THE TASK: The task calls for the lines below from the line with "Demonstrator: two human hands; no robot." to the line with "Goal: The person", both ends included, copied exactly, without any pictures.

[DATASET EXCERPT Boundary: Start]

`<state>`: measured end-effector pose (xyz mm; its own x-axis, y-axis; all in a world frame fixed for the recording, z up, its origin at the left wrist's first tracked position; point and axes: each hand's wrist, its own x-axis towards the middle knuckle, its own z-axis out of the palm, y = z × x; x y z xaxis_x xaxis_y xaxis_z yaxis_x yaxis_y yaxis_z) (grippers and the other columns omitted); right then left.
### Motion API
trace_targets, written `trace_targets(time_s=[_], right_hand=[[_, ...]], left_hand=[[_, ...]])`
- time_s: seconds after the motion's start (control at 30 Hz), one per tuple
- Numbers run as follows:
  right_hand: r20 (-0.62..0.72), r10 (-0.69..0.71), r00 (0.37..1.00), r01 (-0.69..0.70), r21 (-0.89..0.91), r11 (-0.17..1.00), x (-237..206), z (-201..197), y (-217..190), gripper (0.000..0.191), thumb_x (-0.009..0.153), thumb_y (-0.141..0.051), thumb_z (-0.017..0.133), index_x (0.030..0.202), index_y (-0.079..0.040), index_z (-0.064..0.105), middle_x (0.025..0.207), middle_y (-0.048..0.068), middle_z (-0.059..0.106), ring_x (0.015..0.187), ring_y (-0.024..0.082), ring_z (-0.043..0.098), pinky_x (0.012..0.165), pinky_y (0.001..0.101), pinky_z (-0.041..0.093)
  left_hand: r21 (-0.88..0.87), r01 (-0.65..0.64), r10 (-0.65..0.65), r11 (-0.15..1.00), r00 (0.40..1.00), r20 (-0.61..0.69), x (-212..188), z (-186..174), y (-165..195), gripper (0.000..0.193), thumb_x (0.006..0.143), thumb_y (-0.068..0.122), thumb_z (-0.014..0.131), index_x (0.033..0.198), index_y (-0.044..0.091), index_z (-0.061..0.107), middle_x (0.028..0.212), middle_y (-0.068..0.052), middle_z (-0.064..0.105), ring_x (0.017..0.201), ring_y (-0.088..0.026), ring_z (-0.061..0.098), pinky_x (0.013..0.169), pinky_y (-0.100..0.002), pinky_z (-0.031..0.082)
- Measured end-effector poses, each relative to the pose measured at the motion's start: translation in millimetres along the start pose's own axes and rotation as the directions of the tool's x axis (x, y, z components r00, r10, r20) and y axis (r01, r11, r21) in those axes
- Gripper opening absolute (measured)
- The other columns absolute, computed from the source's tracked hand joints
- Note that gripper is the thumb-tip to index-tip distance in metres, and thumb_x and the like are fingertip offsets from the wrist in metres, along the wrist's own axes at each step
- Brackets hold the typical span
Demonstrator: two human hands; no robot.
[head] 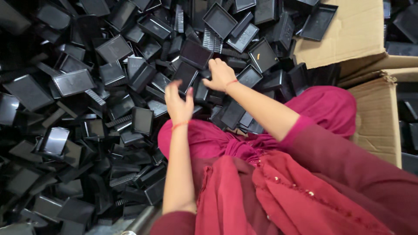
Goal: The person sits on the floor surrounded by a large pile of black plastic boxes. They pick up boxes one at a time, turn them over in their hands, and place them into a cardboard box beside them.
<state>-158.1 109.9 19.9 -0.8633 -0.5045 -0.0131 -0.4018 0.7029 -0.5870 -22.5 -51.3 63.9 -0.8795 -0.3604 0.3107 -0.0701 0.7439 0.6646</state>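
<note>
A large heap of black plastic rectangular trays [74, 82] spreads over the floor in front of me. My right hand [220, 74] reaches into the heap, its fingers closed over the edge of a black tray [195, 54]. My left hand [178, 102] hovers just above the pile with fingers apart and nothing in it, next to another black tray [186, 75]. Both wrists wear thin red threads. My magenta clothing [261, 174] covers my knees below the hands.
A brown cardboard box [374, 109] stands at the right, with a flattened cardboard flap [352, 35] at the upper right carrying a few black trays [318, 21]. Trays surround my knees on the left and front. A grey pipe-like edge [139, 224] shows at the bottom.
</note>
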Motion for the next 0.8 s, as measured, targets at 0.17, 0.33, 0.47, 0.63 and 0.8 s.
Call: trace_targets(time_s=[0.17, 0.33, 0.47, 0.63, 0.8], right_hand=[[-0.014, -0.101, 0.995, 0.101, 0.035, 0.994, -44.5, -18.1, 40.1, 0.039, 0.073, -0.033, 0.079, 0.09, -0.007, 0.055, 0.113, 0.018, 0.062, 0.104, 0.039, 0.063, 0.087, 0.045, 0.054], [0.027, -0.155, 0.988, 0.155, -0.001, 0.988, -110.3, -58.7, 51.6, 0.036, 0.063, -0.03, 0.08, 0.08, -0.007, 0.058, 0.129, 0.021, 0.059, 0.107, 0.041, 0.061, 0.088, 0.0447, 0.052], [0.03, 0.097, 0.995, -0.098, 0.534, 0.84, -156.8, -80.4, 41.1, 0.052, 0.081, -0.025, 0.066, 0.13, -0.007, 0.057, 0.129, 0.016, 0.061, 0.122, 0.031, 0.061, 0.106, 0.0385, 0.047], [-0.275, -0.057, 0.96, 0.234, 0.671, 0.704, -192.6, -101.0, 11.4, 0.063, 0.098, -0.013, 0.052, 0.159, -0.004, 0.04, 0.158, 0.018, 0.043, 0.152, 0.034, 0.04, 0.128, 0.0389, 0.026], [-0.272, -0.188, 0.944, 0.319, 0.6, 0.733, -213.8, -141.3, -3.6, 0.059, 0.102, -0.021, 0.05, 0.157, -0.002, 0.042, 0.164, 0.02, 0.041, 0.155, 0.035, 0.041, 0.131, 0.0399, 0.028]], left_hand=[[0.347, -0.041, 0.041, 0.937, 0.999, 0.009, 49.4, 36.6, -18.5, 0.078, 0.071, 0.025, 0.087, 0.137, -0.002, 0.055, 0.131, -0.018, 0.056, 0.122, -0.044, 0.056, 0.102, -0.061, 0.038], [0.306, 0.103, -0.166, 0.946, 0.968, 0.187, 31.6, 57.6, 6.1, 0.055, 0.081, 0.029, 0.085, 0.126, 0.01, 0.06, 0.113, -0.014, 0.064, 0.106, -0.039, 0.064, 0.088, -0.053, 0.048], [0.024, 0.147, -0.148, 0.989, 0.989, 0.019, -20.1, 81.3, 40.1, 0.025, 0.095, 0.017, 0.078, 0.116, 0.012, 0.065, 0.105, -0.013, 0.066, 0.098, -0.036, 0.068, 0.084, -0.044, 0.055], [-0.789, 0.267, -0.08, 0.553, 0.96, 0.268, -88.0, 99.3, 91.0, 0.058, 0.09, 0.005, 0.07, 0.141, 0.01, 0.042, 0.127, -0.005, 0.061, 0.117, -0.02, 0.062, 0.101, -0.034, 0.051], [-0.87, 0.492, -0.096, -0.035, 0.865, 0.493, -104.9, 72.0, 123.9, 0.067, 0.107, 0.012, 0.073, 0.156, 0.008, 0.028, 0.118, -0.012, 0.056, 0.099, -0.018, 0.054, 0.082, -0.027, 0.042]])
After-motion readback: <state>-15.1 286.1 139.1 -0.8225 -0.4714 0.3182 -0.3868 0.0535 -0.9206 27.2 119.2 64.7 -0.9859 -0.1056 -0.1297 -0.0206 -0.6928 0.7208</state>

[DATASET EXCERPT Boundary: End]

YOUR RESPONSE:
Demonstrator: two human hands; no robot.
[head] 
Goal: The person sits on the floor surrounded by a large pile of black plastic boxes. They pick up boxes one at a time, turn them over in their hands, and place them into a cardboard box beside them.

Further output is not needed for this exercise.